Debugging using strace

Sometimes you just gotta pop the hood

6 min readAug 1, 2017

If you’re not familiar with using strace then this article is for you. strace is one of the best tools you can use to debug any running program. Before we dive in, you need to be familiar with system calls. It’s important that you have some familiarity with them as strace exposes system calls that the program is using. So before we get into strace lets cover some common system calls.

Sys Calls

A syscall is the “fundamental interface between the application and the linux kernel.” If you check the man page you can see that there are a lot system calls but instead of covering them all, I’ll list out the more common calls you’ll see.

Open() — System call used to open or create a file
Read() — System call used to read from a file
Write() — System call used to write to a file
Connect() — System call used to open connections to other applications/websites/etc.
futex() — System call used to force a program to wait till a condition is true or to implement a lock in memory.

The last one in my opinion is pretty important when debugging. Most times when a program is hung, it’s because there’s a futex call that cannot be satisfied (and the word futux does not suggest a program is waiting at first glance, unlike connect or read). I have included the link to their respective man page if you want to read further into each. I wanted to introduce these calls before getting into strace because when going under the hood of an application, all you see are different syscalls that can point to an issue if deciphered correctly.

Strace

Strace is a tool that I like to use first when working with a troublesome process. It gives you the most information and can point you in the right direction when solving an issue from not being able to read/write a file, connection problems, or memory issues. I want to show you some use cases as me yapping about it won’t help you and showing examples will demonstrate how strace works.

A quick warning

Before we explore strace I want to talk about some drawbacks. There are many commands that should not be run in production, and this is one of them. There are two reasons; system pausing and performance. When strace runs, it uses ptrace() to attach to the process, which causes it to pause the process when you first start, but for each system call. This can cause tremendous overhead for the application, and leads me to my second point that it causes performance issues.

I want to demonstrate the performance impact strace can have on a process by running a quick test.

As you can see, dd completed in 0.268796 seconds.

Now running it with strace (we’re looking for a call that won’t happen), we can see it took 13.7205 seconds. That’s a 5434% increase! Needless to say, this would be devastating for any application. While this is a worst case scenario but I just wanted to show you the impact it has on a running application and to make sure you are running strace on a problem application. If you would like some further reading about performance, check out this article.

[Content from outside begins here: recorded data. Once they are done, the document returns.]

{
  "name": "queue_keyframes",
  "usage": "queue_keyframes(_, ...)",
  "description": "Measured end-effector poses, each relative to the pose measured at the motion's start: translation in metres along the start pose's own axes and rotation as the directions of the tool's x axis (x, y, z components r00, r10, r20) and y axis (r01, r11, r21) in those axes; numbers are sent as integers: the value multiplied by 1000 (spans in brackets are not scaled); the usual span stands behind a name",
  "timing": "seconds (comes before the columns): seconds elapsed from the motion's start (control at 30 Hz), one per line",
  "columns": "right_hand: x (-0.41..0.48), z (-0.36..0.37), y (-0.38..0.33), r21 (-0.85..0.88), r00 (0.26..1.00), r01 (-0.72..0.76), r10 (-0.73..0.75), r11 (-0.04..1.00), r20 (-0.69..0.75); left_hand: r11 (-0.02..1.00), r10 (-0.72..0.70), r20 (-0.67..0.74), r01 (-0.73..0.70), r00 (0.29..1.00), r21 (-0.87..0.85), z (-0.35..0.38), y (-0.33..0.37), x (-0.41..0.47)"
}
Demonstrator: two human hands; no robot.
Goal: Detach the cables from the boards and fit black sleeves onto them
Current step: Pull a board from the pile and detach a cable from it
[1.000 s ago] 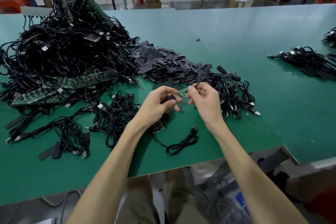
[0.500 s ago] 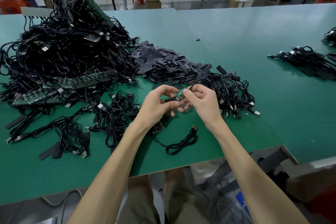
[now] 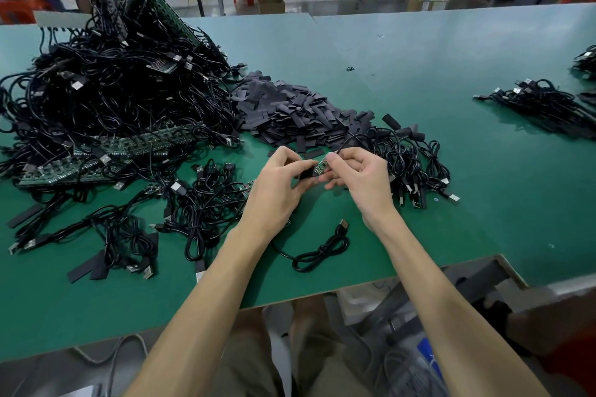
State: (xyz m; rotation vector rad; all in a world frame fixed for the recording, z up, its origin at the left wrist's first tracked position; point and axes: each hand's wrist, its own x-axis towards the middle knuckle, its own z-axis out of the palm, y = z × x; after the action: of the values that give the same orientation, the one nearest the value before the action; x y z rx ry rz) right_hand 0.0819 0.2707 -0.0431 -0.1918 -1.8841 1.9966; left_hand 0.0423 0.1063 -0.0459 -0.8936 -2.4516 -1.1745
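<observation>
My left hand [image 3: 277, 184] pinches a short black sleeve [image 3: 306, 173] between thumb and fingers. My right hand [image 3: 361, 177] pinches a small green board piece [image 3: 322, 166] on the end of a thin black cable [image 3: 353, 138], held against the sleeve's open end. The cable runs back and right into a bundle of cables [image 3: 412, 164]. Behind the hands lies a heap of flat black sleeves [image 3: 296, 113]. A big tangle of cables with long green boards [image 3: 106, 100] fills the left of the green table [image 3: 419, 74].
One coiled cable with a USB plug [image 3: 322, 251] lies just below my hands. Loose cables and a few sleeves [image 3: 122, 245] are scattered front left. Another cable bundle [image 3: 545, 103] sits far right. The table's front edge steps back at the right.
My hands came together. The sleeve in my left hand now meets the small board end that my right hand holds; a second ago they were apart.
</observation>
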Motion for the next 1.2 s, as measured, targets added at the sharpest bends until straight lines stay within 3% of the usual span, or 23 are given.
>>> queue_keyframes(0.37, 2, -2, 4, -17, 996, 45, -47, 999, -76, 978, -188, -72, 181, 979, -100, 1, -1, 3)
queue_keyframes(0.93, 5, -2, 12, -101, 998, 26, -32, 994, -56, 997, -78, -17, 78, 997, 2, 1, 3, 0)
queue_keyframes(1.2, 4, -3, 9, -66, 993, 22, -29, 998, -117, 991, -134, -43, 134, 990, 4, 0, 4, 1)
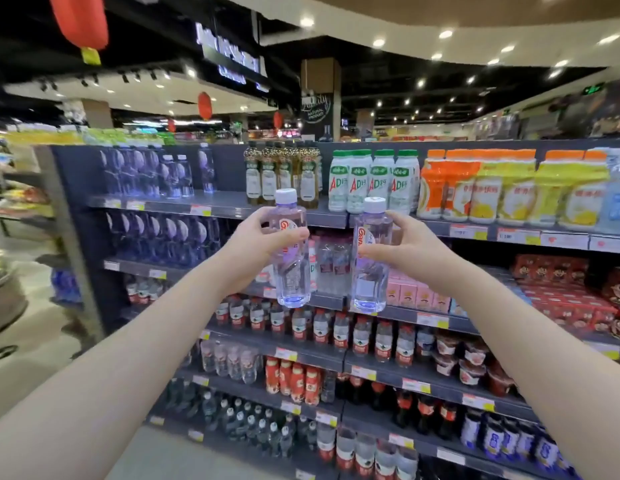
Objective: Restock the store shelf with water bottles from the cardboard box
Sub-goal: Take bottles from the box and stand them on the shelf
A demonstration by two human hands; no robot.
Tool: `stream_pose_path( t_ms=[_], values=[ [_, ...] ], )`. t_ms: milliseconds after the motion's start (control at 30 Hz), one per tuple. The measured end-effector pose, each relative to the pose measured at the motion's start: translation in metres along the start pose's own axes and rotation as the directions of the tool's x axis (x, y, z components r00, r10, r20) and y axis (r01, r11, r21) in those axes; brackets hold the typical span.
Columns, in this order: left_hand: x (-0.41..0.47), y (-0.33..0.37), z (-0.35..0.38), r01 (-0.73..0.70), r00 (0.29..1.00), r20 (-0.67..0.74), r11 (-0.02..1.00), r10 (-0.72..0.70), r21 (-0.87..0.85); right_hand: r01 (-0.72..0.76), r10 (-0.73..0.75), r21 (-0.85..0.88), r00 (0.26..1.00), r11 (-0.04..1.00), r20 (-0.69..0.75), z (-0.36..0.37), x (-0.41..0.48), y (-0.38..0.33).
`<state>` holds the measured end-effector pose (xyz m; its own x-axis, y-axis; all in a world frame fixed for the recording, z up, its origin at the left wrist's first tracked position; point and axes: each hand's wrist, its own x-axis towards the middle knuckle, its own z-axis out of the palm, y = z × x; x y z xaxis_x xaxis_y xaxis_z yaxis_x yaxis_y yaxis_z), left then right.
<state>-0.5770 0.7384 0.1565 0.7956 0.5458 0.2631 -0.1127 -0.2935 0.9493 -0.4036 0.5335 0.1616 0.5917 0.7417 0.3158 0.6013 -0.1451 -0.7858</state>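
Water bottle (369, 275), red "Gan" label (362, 237), right hand (414, 251)

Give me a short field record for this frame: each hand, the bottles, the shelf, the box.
left hand: grips left bottle, clear, white cap, upright
right hand: grips right bottle, same kind, upright
bottles: held apart, in front of the shelf, not yet placed
cardboard box: not in view

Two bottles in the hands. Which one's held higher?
The left bottle, gripped by the left hand: its cap and base both sit slightly above those of the right bottle, which the right hand holds.
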Motion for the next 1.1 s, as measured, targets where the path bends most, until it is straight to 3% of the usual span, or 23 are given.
stream_pose_path(
  t_ms=[600, 967, 1100],
  values=[
    [0.127, -0.053, -0.337, -0.024, 0.996, -0.081, 0.995, 0.031, 0.092, 0.069, -0.068, -0.035, 0.997, 0.997, 0.038, 0.270, 0.264, -0.117],
    [0.248, -0.128, -0.430, -0.032, 0.989, -0.141, 0.993, 0.048, 0.112, 0.148, -0.148, 0.004, 0.987, 0.989, 0.062, 0.354, 0.412, -0.120],
    [0.308, -0.143, -0.454, -0.036, 0.994, -0.095, 0.995, 0.045, 0.097, 0.158, -0.158, 0.010, 0.985, 0.987, 0.062, 0.362, 0.468, -0.113]
  ],
)
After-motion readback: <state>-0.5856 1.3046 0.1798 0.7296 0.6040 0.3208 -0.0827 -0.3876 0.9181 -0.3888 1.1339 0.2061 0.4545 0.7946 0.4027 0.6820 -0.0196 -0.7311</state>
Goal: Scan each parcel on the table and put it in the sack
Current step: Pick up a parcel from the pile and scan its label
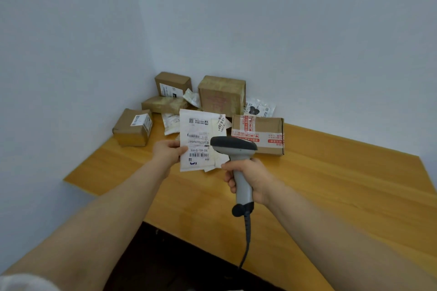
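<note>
2 pale walls (283, 30) met behind the far corner of the bench (331, 184); dark floor (177, 262) showed below its near edge.

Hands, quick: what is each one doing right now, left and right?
Left hand: holding the white mailer bag by its left edge, label facing up.
Right hand: gripping the handle of the barcode scanner, aimed at the bag.

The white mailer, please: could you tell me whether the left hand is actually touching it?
Touching. The head view shows the left hand gripping the white mailer at its left edge, with the fingers lying over the label side.
</note>
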`<action>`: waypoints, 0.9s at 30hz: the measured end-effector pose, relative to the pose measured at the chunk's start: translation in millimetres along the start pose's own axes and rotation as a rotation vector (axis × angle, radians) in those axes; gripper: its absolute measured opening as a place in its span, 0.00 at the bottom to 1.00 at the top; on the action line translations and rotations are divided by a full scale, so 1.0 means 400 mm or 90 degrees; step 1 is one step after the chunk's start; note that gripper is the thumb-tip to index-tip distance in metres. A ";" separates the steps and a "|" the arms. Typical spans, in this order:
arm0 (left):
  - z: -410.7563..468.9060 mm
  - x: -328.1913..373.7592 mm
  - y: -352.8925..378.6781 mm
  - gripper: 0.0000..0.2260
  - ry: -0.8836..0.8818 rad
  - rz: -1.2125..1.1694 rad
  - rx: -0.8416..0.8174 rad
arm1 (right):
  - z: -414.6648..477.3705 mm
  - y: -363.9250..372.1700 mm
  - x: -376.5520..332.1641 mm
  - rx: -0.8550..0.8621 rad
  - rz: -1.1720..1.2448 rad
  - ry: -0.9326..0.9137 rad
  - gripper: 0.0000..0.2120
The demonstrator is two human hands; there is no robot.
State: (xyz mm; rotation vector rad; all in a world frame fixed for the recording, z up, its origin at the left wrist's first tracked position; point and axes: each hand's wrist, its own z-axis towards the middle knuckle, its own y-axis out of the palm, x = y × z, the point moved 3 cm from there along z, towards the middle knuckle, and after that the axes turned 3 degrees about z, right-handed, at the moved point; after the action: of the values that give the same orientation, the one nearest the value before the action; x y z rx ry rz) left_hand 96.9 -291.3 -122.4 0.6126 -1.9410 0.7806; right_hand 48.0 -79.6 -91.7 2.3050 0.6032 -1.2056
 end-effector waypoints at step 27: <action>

Pinning strace to a running process

One of the most practical applications of using strace is pinning it to the problem process. I’d say 90% of the time I’m using strace I’m using this method. To start, you first want to identify the PID of the process that you want to trace. Below is a script I found that allows you to grep for the process name; this way you don’t have to waste time finding the PID.

ps auxw | grep <process name> | awk '{print " -p " $2}' | xargs strace -o /tmp/trace.txt

One thing to note about this would be to make sure that do not strace your grep function. You can use a simple regex trick to get around this. Instead of grep /bin/nginx, you’d want to format it like grep “/bin/[n]ginx”. This way, your grep command is looking for /bin/nginx, but your actual grep looks like grep “/bin/[n]ginx”, preventing it from showing up in your results.

What’s taking so long!

Another useful application of strace is seeing what a process is spending all it’s time on. You can use the same script above, however you will at the -c flag. Your command will look like this.

ps auxw | grep <process name> | awk '{print " -p " $2}' | xargs strace -c -o /tmp/trace.txt

When you feel like you’ve run it long enough, go ahead and interrupt it and check out output file. It will look similar to this.

Well almost similar. This output is for the ls command.

Not another connection issue

Lastly, I want to cover how you can debug connectivity issues using strace. While there are plenty of tools out there that allow you to do this, I like using strace because it’s clean and there is little to no fluff. I’ve set up a VM that cannot connect to the internet. Lets debug it and see why. First we’ll want to run strace on nc to see what’s going on when connecting out to the internet. Using the -e flag, we can specify what system calls we want to look for.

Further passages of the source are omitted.